### [DIRECTIONS FOR THIS TASK]
Begin at the line bearing "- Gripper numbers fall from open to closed". Transcribe it and all subsequent lines of the material below exactly, and nothing more.

--- COLLECTED MATERIAL ---

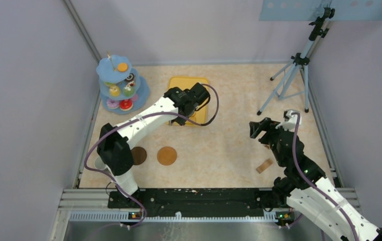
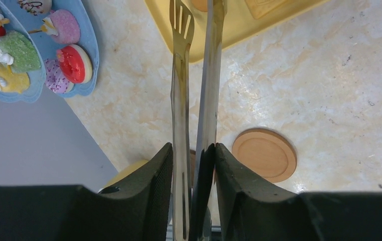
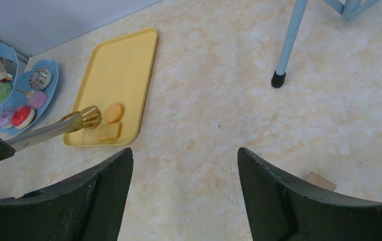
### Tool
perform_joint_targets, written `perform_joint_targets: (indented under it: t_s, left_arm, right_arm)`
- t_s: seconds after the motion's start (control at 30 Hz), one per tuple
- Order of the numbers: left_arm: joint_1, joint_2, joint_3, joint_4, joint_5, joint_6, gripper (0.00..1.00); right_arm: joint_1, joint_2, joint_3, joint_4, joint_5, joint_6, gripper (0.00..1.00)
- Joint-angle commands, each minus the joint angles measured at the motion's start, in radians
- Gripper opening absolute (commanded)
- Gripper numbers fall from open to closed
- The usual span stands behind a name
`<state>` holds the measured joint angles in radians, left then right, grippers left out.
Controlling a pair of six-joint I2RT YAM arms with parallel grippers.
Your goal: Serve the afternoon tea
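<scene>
The left gripper (image 2: 195,156) is clenched on the tongs (image 2: 178,100). Their long axis runs straight out from it, blades slightly apart, tips over the tray (image 2: 239,30). The round biscuit (image 3: 113,112) lies on the tray just beyond the tips, with the square biscuit (image 3: 109,132) beside it; whether the tips touch either cannot be told. Cakes (image 2: 73,63) sit on the stand (image 2: 89,50), off to the left. A coaster (image 2: 264,154) lies on the table (image 2: 329,90) below the wrist. The right gripper (image 3: 183,155) hangs released and empty, well apart, so the left arm is nearer.
</scene>
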<state>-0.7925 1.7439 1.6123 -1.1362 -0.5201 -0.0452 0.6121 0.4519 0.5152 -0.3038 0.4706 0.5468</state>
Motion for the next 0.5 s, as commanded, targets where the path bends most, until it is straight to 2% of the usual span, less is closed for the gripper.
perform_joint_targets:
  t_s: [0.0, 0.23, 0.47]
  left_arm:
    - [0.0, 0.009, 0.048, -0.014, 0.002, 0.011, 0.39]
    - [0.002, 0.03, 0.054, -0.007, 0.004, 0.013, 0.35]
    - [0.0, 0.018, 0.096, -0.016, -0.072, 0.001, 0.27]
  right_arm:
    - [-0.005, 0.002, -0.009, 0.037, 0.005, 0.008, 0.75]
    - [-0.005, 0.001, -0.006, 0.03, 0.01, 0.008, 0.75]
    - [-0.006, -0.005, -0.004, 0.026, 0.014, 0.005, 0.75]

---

### [EXERCISE SOLUTION]
- Gripper numbers fall from open to closed
- The usual span stands behind a name
`<state>` holds the measured joint angles in radians, left then right, grippers left out.
Controlling a pair of six-joint I2RT YAM arms with parallel grippers.
Your goal: Serve the afternoon tea
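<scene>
The left gripper (image 2: 195,156) is clenched on the tongs (image 2: 178,100). Their long axis runs straight out from it, blades slightly apart, tips over the tray (image 2: 239,30). The round biscuit (image 3: 113,112) lies on the tray just beyond the tips, with the square biscuit (image 3: 109,132) beside it; whether the tips touch either cannot be told. Cakes (image 2: 73,63) sit on the stand (image 2: 89,50), off to the left. A coaster (image 2: 264,154) lies on the table (image 2: 329,90) below the wrist. The right gripper (image 3: 183,155) hangs released and empty, well apart, so the left arm is nearer.
</scene>
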<state>-0.7925 1.7439 1.6123 -1.1362 -0.5201 -0.0452 0.6121 0.4519 0.5152 -0.3038 0.4706 0.5468</state>
Motion for the next 0.5 s, as commanded, targets where the path bends most, until it is straight to 2% of the usual span, less is closed for the gripper.
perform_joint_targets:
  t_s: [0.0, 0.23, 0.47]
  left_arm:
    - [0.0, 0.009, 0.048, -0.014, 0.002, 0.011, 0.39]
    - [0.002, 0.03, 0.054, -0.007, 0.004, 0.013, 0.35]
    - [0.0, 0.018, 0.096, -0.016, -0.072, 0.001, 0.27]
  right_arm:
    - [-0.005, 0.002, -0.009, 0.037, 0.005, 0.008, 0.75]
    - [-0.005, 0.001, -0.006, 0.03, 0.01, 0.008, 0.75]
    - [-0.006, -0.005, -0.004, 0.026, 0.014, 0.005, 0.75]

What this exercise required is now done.